» **YOUR OBJECTIVE**: From the line containing "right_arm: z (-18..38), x" down to the line containing "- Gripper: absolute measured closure" in the records below, reproduce every line exactly, ends included, and omit all others.
+===+
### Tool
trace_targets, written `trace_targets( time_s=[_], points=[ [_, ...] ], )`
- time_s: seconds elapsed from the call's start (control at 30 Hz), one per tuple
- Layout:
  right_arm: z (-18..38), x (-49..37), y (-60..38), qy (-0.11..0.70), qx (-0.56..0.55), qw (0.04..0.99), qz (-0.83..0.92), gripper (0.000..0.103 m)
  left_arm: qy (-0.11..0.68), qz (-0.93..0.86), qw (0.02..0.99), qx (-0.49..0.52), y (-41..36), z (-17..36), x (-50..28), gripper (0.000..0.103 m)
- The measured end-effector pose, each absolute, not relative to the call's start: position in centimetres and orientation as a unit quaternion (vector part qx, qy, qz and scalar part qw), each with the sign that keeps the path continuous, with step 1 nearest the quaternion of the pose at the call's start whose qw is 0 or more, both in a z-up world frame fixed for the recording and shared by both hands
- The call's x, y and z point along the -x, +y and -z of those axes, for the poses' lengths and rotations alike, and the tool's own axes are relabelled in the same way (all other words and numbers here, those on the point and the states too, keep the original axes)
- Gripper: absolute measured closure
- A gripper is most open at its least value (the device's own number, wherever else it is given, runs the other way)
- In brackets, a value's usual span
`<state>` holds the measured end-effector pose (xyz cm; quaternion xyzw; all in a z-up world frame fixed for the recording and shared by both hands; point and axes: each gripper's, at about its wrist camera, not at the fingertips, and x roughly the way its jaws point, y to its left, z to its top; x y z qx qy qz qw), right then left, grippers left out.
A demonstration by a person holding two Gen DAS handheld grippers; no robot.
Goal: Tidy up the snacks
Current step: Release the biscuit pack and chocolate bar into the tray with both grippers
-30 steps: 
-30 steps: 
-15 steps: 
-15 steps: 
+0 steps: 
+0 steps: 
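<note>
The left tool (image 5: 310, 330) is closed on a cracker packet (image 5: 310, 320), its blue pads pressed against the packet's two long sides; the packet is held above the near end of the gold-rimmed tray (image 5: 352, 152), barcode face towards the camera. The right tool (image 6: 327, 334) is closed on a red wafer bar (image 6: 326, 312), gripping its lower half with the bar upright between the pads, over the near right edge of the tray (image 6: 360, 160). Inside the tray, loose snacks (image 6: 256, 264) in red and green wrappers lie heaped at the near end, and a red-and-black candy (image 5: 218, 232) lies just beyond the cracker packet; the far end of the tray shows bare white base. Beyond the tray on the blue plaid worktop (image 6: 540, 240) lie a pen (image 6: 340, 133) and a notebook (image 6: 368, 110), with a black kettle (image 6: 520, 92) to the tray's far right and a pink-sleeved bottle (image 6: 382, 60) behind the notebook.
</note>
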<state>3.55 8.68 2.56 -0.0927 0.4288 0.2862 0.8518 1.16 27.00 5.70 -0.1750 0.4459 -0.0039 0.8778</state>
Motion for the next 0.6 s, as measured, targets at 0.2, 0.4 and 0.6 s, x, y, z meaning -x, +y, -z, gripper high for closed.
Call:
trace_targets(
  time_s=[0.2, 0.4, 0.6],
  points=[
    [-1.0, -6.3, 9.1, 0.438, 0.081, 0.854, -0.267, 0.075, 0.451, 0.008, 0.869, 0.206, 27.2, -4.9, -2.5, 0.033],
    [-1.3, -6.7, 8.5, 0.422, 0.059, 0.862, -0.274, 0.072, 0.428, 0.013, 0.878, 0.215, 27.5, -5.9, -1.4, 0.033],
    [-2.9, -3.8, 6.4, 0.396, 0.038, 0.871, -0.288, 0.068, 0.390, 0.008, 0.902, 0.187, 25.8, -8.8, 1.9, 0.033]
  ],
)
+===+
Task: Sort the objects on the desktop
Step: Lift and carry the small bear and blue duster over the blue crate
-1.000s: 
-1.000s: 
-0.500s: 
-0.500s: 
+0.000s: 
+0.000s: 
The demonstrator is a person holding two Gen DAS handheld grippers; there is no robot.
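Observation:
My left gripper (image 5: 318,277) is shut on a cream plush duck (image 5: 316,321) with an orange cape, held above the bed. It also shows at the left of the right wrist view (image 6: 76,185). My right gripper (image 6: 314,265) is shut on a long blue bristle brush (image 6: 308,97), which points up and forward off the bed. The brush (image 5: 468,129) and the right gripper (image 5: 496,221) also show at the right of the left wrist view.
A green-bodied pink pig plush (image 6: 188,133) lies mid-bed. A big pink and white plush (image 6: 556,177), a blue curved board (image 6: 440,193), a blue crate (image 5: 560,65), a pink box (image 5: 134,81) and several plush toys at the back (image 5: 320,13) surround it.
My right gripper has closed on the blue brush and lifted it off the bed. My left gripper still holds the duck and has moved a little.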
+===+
» **OUTPUT OF THE EXERCISE**:
  right_arm: z (-18..38), x (-49..37), y (-60..38), qy (-0.11..0.70), qx (-0.56..0.55), qw (0.04..0.99), qz (-0.83..0.92), gripper (0.000..0.103 m)
  left_arm: qy (-0.11..0.68), qz (-0.93..0.86), qw (0.02..0.99), qx (-0.49..0.52), y (-41..36), z (-17..36), x (-50..28), gripper (0.000..0.103 m)
- The measured end-effector pose, each absolute, not relative to the call's start: position in centimetres and orientation as a unit quaternion (vector part qx, qy, qz and scalar part qw), each with the sign that keeps the path continuous, with step 1 nearest the quaternion of the pose at the call's start whose qw is 0 or more, both in a z-up world frame fixed for the recording and shared by both hands
- The call's x, y and z point along the -x, +y and -z of those axes, for the poses' lengths and rotations alike, and the tool's own axes are relabelled in the same way (all other words and numbers here, those on the point and the states too, keep the original axes)
- Gripper: absolute measured closure

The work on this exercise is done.